That would be colossally inefficient - essentially the size of the chip means that electrons would be taking multiple cycles to get from one side to the other. The solution would be localizing processing into distinct processing units on the one die. At the point you’ve reinvented multiple cores and it starts becoming cost effective to split them into separate chips to improve yields :)
The problem is the increase power usage of the additional caches that are necessary - modern CPUs already need a bunch of physically local caches in addition to the large L1/2/3/n caches because of timing of flowing electrons from A to B. At some point the benefit of larger single die becomes minimal. The moment that happens you benefit from making separate chips because of increased yield.
Most modern chips already use numerous clocks (aside from anything else propagation delays for the clock signal is already a problem).

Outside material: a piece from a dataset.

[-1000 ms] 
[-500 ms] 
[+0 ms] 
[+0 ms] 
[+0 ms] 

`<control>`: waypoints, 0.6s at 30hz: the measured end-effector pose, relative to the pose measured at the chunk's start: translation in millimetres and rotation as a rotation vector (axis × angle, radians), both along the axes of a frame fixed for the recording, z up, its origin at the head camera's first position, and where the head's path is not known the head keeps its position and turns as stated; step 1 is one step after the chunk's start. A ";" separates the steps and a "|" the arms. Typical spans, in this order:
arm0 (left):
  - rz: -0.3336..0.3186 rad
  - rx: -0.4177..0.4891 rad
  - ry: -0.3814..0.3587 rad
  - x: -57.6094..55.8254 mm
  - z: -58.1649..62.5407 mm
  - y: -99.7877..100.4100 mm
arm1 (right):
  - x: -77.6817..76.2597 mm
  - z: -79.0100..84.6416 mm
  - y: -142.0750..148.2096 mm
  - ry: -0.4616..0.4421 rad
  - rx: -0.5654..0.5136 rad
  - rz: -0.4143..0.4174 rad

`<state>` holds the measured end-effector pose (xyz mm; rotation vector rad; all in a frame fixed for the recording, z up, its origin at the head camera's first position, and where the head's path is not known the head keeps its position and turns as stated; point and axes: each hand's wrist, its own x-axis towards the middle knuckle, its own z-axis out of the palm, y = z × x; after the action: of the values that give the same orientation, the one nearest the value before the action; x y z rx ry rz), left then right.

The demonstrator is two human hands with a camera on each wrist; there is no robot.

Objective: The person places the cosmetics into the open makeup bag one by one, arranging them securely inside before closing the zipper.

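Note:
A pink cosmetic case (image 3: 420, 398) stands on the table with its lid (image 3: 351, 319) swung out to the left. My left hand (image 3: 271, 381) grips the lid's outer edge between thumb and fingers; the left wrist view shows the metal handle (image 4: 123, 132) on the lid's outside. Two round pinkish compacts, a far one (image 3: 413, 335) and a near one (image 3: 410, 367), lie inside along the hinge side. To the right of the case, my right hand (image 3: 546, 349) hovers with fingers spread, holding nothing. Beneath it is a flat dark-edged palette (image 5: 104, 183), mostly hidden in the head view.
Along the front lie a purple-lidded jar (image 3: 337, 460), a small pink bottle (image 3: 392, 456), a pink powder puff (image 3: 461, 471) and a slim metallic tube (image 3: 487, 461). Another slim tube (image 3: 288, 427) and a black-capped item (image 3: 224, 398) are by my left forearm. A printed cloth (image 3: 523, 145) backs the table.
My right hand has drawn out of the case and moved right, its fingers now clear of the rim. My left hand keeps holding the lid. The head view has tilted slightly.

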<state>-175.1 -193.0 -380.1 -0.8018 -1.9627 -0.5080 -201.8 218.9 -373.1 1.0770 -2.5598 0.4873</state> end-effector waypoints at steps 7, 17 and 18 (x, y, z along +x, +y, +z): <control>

The problem is not simply "because clock cycle" it is "if electron takes Xns to get from one execution unit to the next, then that's Xns of functionally idle time". That at best means additional latency. The more latency involved in computing a result the more predictive logic you need - for dependent operations the latency matters.

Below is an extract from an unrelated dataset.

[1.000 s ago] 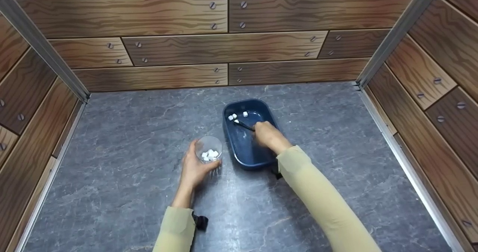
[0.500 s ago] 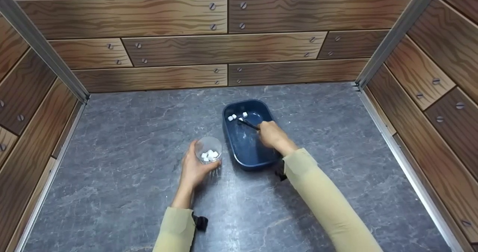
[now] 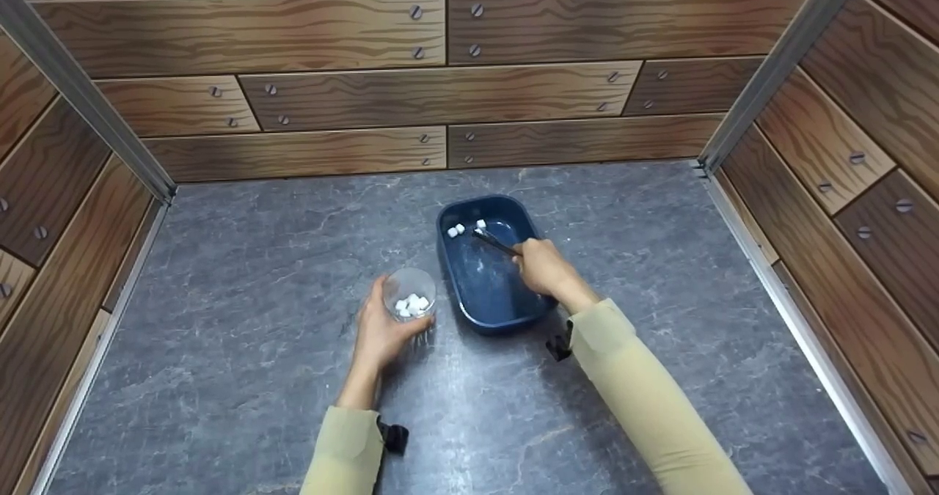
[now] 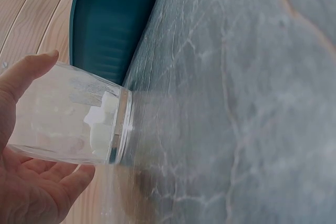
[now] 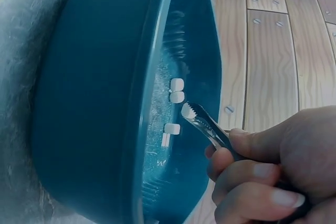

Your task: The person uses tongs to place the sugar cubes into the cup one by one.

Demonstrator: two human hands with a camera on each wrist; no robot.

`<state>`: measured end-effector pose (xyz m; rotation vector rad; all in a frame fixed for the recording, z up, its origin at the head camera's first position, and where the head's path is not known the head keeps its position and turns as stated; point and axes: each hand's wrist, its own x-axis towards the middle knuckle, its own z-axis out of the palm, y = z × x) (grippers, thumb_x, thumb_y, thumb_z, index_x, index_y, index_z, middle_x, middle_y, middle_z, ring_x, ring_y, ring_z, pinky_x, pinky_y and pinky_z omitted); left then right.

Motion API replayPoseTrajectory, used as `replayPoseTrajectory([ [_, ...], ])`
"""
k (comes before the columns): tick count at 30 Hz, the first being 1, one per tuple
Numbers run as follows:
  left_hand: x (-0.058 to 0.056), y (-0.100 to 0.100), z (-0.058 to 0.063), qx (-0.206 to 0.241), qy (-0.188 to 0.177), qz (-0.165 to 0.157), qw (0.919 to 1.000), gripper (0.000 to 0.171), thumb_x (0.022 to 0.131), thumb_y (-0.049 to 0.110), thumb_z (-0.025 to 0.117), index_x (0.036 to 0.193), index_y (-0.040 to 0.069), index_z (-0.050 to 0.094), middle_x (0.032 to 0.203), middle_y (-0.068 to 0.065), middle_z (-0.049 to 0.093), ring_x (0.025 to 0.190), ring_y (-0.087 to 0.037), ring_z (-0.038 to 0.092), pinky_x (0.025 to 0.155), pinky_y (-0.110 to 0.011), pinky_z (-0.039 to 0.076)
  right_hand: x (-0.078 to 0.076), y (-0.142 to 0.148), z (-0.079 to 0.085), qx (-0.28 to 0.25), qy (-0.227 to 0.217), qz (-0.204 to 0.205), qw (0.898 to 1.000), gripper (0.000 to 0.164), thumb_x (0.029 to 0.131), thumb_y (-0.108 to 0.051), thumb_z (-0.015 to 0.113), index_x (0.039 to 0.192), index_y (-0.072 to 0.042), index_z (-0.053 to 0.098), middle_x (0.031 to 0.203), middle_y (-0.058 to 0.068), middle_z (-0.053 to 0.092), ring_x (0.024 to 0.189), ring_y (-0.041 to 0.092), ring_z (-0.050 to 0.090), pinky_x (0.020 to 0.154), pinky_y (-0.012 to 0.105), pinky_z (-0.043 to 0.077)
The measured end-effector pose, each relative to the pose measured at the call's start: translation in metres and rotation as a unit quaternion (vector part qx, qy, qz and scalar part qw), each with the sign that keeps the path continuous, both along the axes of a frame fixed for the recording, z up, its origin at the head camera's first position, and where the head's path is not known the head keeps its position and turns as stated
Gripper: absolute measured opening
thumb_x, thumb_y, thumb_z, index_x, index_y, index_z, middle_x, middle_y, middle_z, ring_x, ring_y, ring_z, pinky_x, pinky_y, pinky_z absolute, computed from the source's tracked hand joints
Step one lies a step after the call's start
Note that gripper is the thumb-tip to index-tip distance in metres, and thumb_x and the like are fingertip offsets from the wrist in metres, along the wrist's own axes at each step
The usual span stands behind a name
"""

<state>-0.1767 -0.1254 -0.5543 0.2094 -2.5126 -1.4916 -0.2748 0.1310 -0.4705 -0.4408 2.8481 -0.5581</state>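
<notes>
My left hand [image 3: 381, 330] holds a clear plastic cup [image 4: 58, 114] upright on the grey surface, thumb on one side and fingers on the other. Several white cubes [image 3: 412, 305] lie at its bottom. My right hand [image 3: 546, 266] grips dark tongs [image 5: 210, 129] with toothed tips, over a blue basin [image 3: 488, 323]. A white piece [image 5: 188, 110] shows between the tips. Inside the basin, two white cubes [image 5: 177, 91] lie side by side near the far left corner. Another white cube [image 5: 171, 128] lies apart from them, close to the tongs' tips in the head view.
Grey marbled floor [image 3: 257, 260] surrounds the basin and cup. A wood-patterned wall [image 3: 352, 99] stands behind, with similar panels at left and right. Metal strips [image 3: 799, 326] run along the side edges. The cup stands just left of the basin.
My right hand has drawn back to the right and slightly toward me, and the tongs' tips have shifted right with the white piece. The left hand and cup have stayed still.
</notes>
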Motion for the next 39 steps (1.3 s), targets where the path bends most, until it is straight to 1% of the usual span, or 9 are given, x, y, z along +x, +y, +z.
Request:
replayPoseTrajectory([
  [2, 0.0, 0.0, 0.0, 0.0, 0.0, -0.002, 1.0, 0.099, 0.06, 0.022, 0.092, 0.141, -0.005, 0.041, 0.133, -0.03, 0.052, 0.122, -0.045, 0.05, 0.103, -0.051, 0.04, 0.002, 0.001, 0.002, -0.01, -0.004, -0.006, 1.0, 0.021, 0.099, -0.008, 0.053, 0.107, 0.002, 0.07, 0.085, 0.013, 0.066, 0.08, 0.027, 0.061, 0.073, 0.043, 0.052],
  [7, 0.0, 0.0, 0.001, 0.002, 0.0, -0.005, 1.0, 0.1, 0.061, 0.023, 0.092, 0.142, -0.005, 0.04, 0.135, -0.031, 0.05, 0.123, -0.045, 0.048, 0.104, -0.051, 0.039, 0.009, 0.004, 0.006, -0.04, -0.001, -0.01, 0.999, 0.019, 0.1, -0.008, 0.053, 0.104, -0.001, 0.071, 0.082, 0.011, 0.064, 0.077, 0.025, 0.059, 0.071, 0.041, 0.051],
  [10, 0.0, 0.0, 0.002, 0.0, 0.003, -0.005, 1.0, 0.1, 0.061, 0.023, 0.092, 0.141, -0.004, 0.04, 0.134, -0.03, 0.051, 0.123, -0.045, 0.049, 0.104, -0.051, 0.039, 0.014, 0.005, 0.009, -0.057, 0.008, -0.006, 0.998, 0.017, 0.099, -0.008, 0.054, 0.098, -0.002, 0.07, 0.076, 0.008, 0.061, 0.071, 0.024, 0.056, 0.065, 0.04, 0.05],
  [17, 0.0, 0.0, 0.0, -0.001, 0.007, -0.004, 1.0, 0.099, 0.061, 0.023, 0.092, 0.141, -0.004, 0.041, 0.133, -0.029, 0.052, 0.122, -0.044, 0.049, 0.104, -0.051, 0.039, 0.028, 0.003, 0.018, -0.08, 0.022, 0.011, 0.997, 0.015, 0.099, -0.008, 0.056, 0.101, -0.004, 0.07, 0.074, 0.006, 0.06, 0.067, 0.022, 0.055, 0.061, 0.036, 0.048],
  [23, 0.0, 0.0, 0.0, 0.001, -0.004, 0.0, 1.0, 0.1, 0.06, 0.023, 0.092, 0.142, -0.002, 0.041, 0.134, -0.029, 0.051, 0.122, -0.045, 0.048, 0.103, -0.052, 0.039, 0.041, -0.004, 0.029, -0.096, 0.05, 0.041, 0.993, 0.012, 0.098, -0.007, 0.057, 0.097, -0.005, 0.069, 0.069, 0.003, 0.055, 0.063, 0.02, 0.051, 0.057, 0.034, 0.045],
  [27, 0.0, 0.0, 0.001, 0.004, -0.008, 0.0, 1.0, 0.1, 0.061, 0.024, 0.092, 0.143, -0.001, 0.041, 0.136, -0.027, 0.051, 0.123, -0.045, 0.048, 0.104, -0.052, 0.038, 0.049, -0.009, 0.034, -0.106, 0.079, 0.068, 0.989, 0.011, 0.098, -0.006, 0.058, 0.092, -0.006, 0.068, 0.067, 0.001, 0.053, 0.06, 0.018, 0.049, 0.055, 0.033, 0.043],
  [32, 0.001, -0.001, 0.001, 0.005, 0.0, -0.004, 1.0, 0.1, 0.061, 0.025, 0.092, 0.142, -0.002, 0.041, 0.135, -0.028, 0.051, 0.123, -0.044, 0.049, 0.104, -0.051, 0.039, 0.058, -0.013, 0.039, -0.115, 0.106, 0.094, 0.983, 0.012, 0.096, -0.005, 0.061, 0.085, -0.008, 0.065, 0.066, -0.002, 0.051, 0.06, 0.017, 0.048, 0.055, 0.032, 0.041],
  [36, 0.001, -0.001, 0.001, 0.005, 0.001, -0.005, 1.0, 0.101, 0.061, 0.025, 0.092, 0.142, -0.003, 0.04, 0.136, -0.029, 0.051, 0.123, -0.044, 0.049, 0.104, -0.051, 0.039, 0.064, -0.016, 0.043, -0.126, 0.099, 0.102, 0.982, 0.01, 0.096, -0.004, 0.061, 0.089, -0.008, 0.067, 0.067, -0.002, 0.052, 0.06, 0.016, 0.048, 0.054, 0.031, 0.041],
  [39, 0.001, -0.001, 0.001, 0.001, 0.001, -0.005, 1.0, 0.1, 0.061, 0.026, 0.092, 0.142, -0.003, 0.04, 0.135, -0.029, 0.051, 0.123, -0.044, 0.049, 0.104, -0.051, 0.039, 0.069, -0.019, 0.046, -0.129, 0.093, 0.108, 0.981, 0.011, 0.096, -0.005, 0.061, 0.1, -0.005, 0.071, 0.073, 0.002, 0.059, 0.061, 0.015, 0.049, 0.055, 0.031, 0.044],
])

An asynchronous chip does not avoid that same problems encountered by a multistage pipelined processor, it's purely a different way to manage varying instruction execution times.

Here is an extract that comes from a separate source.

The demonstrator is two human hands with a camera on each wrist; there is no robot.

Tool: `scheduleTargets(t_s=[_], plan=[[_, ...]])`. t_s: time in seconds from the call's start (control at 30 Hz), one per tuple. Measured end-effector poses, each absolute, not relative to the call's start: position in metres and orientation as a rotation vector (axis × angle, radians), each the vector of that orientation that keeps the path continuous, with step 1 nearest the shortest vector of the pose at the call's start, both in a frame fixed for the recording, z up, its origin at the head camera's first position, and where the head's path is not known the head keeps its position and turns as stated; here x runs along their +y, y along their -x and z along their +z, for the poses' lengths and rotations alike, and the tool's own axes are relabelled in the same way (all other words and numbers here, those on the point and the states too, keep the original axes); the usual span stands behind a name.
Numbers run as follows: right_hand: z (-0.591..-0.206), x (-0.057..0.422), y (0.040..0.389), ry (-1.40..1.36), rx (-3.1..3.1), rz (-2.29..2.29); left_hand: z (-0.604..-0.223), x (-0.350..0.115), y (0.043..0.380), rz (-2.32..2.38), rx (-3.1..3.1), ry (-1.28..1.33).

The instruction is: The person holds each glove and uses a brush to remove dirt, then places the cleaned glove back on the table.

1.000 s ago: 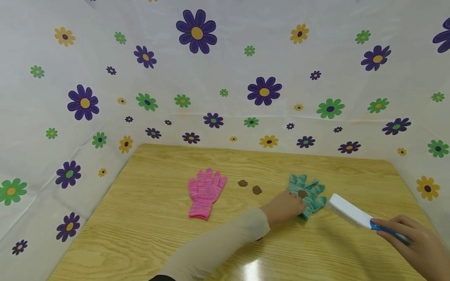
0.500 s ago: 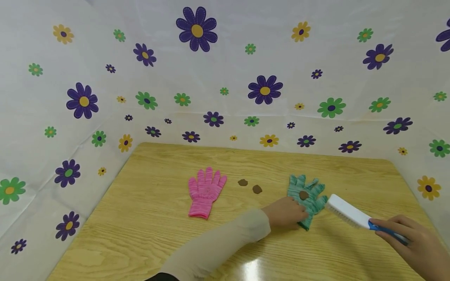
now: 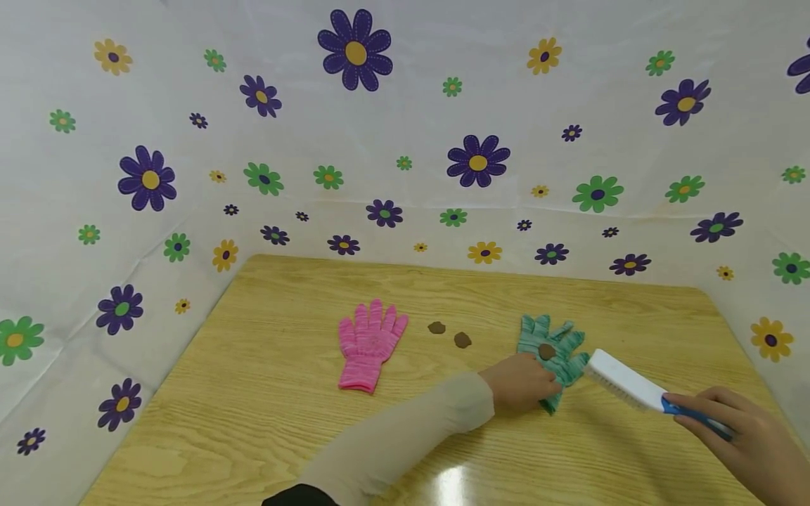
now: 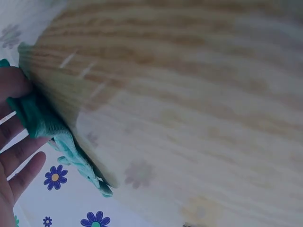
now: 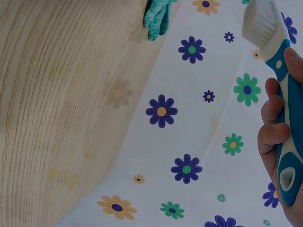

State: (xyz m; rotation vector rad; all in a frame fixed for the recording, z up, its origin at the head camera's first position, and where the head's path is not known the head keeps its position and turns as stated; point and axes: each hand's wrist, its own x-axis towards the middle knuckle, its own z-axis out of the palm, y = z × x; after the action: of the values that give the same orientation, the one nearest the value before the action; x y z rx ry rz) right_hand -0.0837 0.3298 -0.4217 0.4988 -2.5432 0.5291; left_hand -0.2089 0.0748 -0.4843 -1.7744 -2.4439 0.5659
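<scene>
The white sheet (image 3: pixel 405 126), printed with purple, green and yellow flowers, rises behind the table and along its left and right sides. The wood-grain table (image 3: pixel 266 422) spans the lower part of the head view and bears 2 gloves. My cream left sleeve (image 3: pixel 411 436) extends across the near half of the tabletop toward the right.

My right hand (image 3: pixel 740 429) is clamped on the blue-and-white handle of the brush (image 3: pixel 626 379). The brush head points away from me, raised above the tabletop near the green glove, bristles down.

The pink glove (image 3: pixel 373 344) lies flat at left-center, cuff toward me, fingers pointing away. The green glove (image 3: pixel 565 362) lies right of center in the same orientation, fingers spread. My left hand (image 3: pixel 522 383) is clamped on its cuff — the thumb and fingers pinch the fabric.

3 flat brown pieces are visible: 2 on the table between the gloves — a far piece (image 3: pixel 436 327) and a near piece (image 3: pixel 463 340) — and a third piece (image 3: pixel 547 351) on the green glove.
</scene>
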Motion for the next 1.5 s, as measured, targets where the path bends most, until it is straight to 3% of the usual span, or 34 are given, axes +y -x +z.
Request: scheduleTargets(t_s=[0.63, 1.0, 1.23, 1.5], plan=[[-0.42, 0.33, 0.084, -0.51, -2.557, 0.519, -0.49, 0.082, 0.214, 0.524, -2.48, 1.642], [-0.42, 0.332, 0.084, -0.513, -2.558, 0.499, -0.456, 0.065, 0.222, 0.526, -2.368, 1.554], [-0.42, 0.332, 0.083, -0.529, -2.541, 0.508, -0.437, 0.048, 0.206, 0.577, -2.292, 1.563], [-0.418, 0.329, 0.079, -0.514, -2.571, 0.503, -0.446, 0.011, 0.171, 0.565, -2.093, 1.602]])
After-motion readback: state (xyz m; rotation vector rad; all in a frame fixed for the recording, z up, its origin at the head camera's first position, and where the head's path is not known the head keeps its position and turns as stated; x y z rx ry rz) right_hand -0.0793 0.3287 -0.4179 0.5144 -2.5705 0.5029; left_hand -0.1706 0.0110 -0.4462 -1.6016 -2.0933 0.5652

But this doesn't answer the killer problem of yield. The larger a single chip is the more likely any given chip is to have errors, and therefore the fewer chips you get out of a given wafer after the multiple weeks/months that wafer has been trundling through a fab. Modern chips put a lot of redundancy in to maximize the chance that sufficient parts of a given core survive manufacture to allow a complete chip to function, eg. more fabricated cache and execution units than necessary, at the end of manufacture any components that have errors are in effect lasered out. If at that point any chip doesn't have enough remaining cache/execution units, or an error occurs where it can't be redundant, the entire chip is dead.
The larger a given die is the greater the chance that the entire die will be written off.
That massive ML chip a few days ago worked by massively over prescribing execution units. I suspect that they end up with much greater lost area of a given wafer than many small chips, which directly contributes to actual cost.